__Problem statement__. Write the data below out again in full, exactly as shown.

__Dataset content__.
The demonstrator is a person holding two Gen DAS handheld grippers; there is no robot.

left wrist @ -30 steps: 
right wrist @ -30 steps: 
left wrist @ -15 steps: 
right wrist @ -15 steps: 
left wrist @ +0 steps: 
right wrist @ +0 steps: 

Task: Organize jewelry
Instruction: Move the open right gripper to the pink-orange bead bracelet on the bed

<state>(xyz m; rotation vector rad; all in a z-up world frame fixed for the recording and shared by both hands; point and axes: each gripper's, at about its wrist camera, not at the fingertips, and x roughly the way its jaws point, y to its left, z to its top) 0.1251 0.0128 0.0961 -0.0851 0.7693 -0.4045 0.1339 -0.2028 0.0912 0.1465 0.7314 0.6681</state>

__Exercise answer__.
The demonstrator is a person holding two Gen DAS handheld grippers; there is no robot.

left wrist @ -30 steps: 
right wrist @ -30 steps: 
left wrist @ -15 steps: 
right wrist @ -15 steps: 
left wrist @ +0 steps: 
right wrist @ +0 steps: 

Task: Organize jewelry
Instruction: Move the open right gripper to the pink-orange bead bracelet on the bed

<state>(xyz m; rotation vector rad; all in a z-up world frame fixed for the recording and shared by both hands; point and axes: each gripper's, at about its wrist camera, not at the fingertips, and x roughly the way its jaws point, y to its left, z to its top) 0.1251 0.0128 0.0961 -0.0851 0.7693 -0.4045 0.1339 -0.2028 0.0912 0.1465 0.7314 0.6681</state>

No additional response is needed to complete this exercise.